Optimising the Order of a List of Images for Maximum Visual Dissimilarity Between Adjacent Images

In this notebook we use visual features obtained using a pre-trained deep neural network to determine visual dissimilarity between images. Then we use a genetic algorithm to find an ordering of a list of images that maximises the mean distance between adjacent images. Distance or dissimilarity between images is defined as the cosine distance between the vector representation of an image obtained by pushing the image through a pre-trained neural network.

In [1]:
import numpy as np
import pandas as pd
import tensorflow as tf
import matplotlib.pylab as plt
import evol
import glob

from scipy.spatial import distance

from plotnine import *
import plotnine.options
In [2]:
%matplotlib inline
In [3]:
plotnine.options.figure_size = (16,9)

Image Credits

The images are loaded from disk in this notebook, but were originally sourced from Flickr.

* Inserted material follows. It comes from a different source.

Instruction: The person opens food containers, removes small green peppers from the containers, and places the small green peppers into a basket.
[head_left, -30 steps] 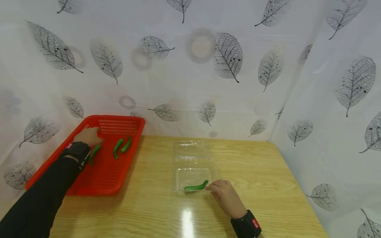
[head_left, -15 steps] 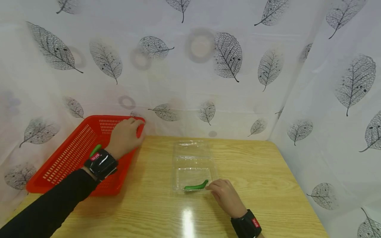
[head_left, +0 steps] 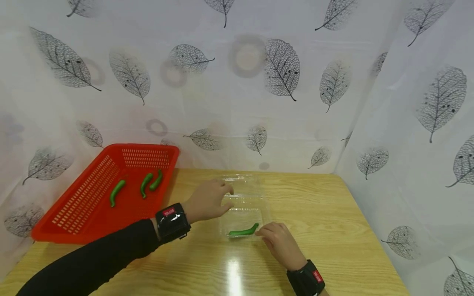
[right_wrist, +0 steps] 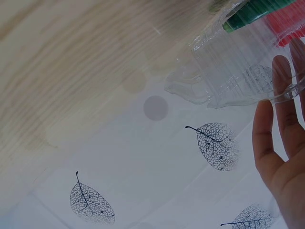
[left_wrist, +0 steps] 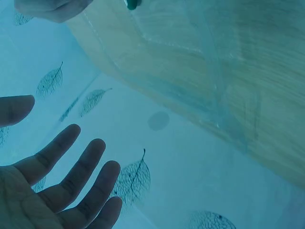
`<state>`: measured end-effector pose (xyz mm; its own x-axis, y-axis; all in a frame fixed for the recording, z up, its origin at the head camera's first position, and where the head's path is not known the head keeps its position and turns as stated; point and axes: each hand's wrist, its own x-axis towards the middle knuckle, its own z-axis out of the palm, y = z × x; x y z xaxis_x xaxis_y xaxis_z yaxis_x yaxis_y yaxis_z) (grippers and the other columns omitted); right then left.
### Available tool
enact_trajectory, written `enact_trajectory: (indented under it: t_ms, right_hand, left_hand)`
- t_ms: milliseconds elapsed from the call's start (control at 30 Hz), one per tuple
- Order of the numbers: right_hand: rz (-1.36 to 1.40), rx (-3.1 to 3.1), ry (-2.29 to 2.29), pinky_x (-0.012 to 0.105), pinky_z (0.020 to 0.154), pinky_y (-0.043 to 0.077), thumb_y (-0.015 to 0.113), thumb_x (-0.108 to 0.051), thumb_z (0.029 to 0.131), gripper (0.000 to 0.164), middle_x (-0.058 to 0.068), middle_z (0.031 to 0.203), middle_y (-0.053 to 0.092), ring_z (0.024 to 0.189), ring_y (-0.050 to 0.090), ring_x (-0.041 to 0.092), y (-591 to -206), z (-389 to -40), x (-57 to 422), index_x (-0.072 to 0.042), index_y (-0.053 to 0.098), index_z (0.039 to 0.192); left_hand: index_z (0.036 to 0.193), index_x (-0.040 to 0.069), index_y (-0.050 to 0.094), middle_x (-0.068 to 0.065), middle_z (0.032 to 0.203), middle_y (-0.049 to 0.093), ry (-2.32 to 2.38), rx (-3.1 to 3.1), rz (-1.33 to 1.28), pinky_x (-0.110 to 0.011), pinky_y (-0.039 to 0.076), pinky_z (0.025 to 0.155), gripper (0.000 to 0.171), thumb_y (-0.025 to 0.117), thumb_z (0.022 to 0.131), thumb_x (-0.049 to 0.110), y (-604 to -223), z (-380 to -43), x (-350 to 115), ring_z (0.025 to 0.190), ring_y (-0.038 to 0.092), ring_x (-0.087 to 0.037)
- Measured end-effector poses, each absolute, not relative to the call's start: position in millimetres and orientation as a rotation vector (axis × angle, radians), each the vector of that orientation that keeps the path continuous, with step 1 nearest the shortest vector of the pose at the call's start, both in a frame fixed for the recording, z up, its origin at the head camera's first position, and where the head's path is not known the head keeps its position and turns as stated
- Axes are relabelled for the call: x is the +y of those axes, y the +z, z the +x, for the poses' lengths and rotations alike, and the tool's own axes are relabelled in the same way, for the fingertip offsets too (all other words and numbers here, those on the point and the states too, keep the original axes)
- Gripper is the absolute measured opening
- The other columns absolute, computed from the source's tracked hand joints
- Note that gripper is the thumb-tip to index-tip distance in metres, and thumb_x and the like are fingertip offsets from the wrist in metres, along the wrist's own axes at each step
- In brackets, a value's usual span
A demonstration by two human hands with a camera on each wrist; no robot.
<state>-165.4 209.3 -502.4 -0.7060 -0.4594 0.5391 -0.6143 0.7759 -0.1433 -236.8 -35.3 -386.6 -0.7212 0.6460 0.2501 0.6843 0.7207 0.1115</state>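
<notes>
My left hand [head_left: 209, 200] reaches over the left side of a clear plastic clamshell box [head_left: 242, 214], which lies with its lid unfolded on the table. Nothing is between its thumb and spread fingers; the left wrist view shows that hand [left_wrist: 62, 188] bare. One green chili pepper [head_left: 242, 231] lies near the front of the box. At the box's right front corner, my right hand [head_left: 279, 242] grips the rim. Its fingers [right_wrist: 284, 95] show against the plastic wall [right_wrist: 238, 71] in the right wrist view, where the thumb is hidden.
A red perforated basket [head_left: 89, 237] stands at the left of the wooden table [head_left: 314, 213]. Inside it are three green chili peppers [head_left: 117, 193], one apart and two side by side. A white leaf-print curtain [head_left: 237, 102] closes off the back and right.
My left hand has come out of the basket, passed over its right rim, and moved right to the plastic box. My right hand has stayed at the box's corner.
</notes>
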Motion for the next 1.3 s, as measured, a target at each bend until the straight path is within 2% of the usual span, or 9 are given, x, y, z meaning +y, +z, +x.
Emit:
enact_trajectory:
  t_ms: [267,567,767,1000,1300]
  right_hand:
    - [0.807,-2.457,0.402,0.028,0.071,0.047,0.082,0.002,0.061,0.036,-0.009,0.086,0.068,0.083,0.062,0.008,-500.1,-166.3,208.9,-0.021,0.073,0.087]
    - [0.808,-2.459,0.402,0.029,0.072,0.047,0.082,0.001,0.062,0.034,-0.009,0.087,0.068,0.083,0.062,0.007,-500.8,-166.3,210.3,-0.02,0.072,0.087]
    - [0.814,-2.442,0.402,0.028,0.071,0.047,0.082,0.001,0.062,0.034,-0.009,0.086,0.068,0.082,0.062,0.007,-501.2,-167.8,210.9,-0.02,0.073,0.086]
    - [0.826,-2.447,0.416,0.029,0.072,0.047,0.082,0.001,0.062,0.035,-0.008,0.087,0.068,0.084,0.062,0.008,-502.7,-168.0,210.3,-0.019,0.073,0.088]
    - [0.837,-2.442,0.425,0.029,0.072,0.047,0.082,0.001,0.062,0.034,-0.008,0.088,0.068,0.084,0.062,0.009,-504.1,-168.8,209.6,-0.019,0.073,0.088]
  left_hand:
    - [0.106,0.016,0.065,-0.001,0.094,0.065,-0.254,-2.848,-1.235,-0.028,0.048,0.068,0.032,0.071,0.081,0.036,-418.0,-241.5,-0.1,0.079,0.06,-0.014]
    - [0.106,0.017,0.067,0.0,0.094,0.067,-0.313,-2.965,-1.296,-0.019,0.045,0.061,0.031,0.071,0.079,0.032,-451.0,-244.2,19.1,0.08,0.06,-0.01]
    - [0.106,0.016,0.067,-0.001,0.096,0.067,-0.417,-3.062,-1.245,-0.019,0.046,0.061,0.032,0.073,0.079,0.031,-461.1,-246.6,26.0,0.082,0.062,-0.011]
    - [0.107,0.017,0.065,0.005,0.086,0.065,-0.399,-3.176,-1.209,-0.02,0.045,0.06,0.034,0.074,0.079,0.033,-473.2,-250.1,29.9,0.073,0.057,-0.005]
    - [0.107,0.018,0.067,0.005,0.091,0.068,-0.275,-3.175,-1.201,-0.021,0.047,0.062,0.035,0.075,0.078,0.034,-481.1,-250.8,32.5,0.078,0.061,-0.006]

Original images are linked here for source and credit:

car

Car

Car

dog

DOG

dog

Boat

Boats

Boats

Driving a van from Blenheim to Wellington

In [4]:
image_files = sorted(glob.glob('../flickr-multi/*'))

Image Feature Vectors

To project images into a feature space, we use an instance of the VGG16 neural network pre-trained on imagenet, with the top layer cut off and avereage pooling applied. This turns arbitrary images into a 512 feature vector.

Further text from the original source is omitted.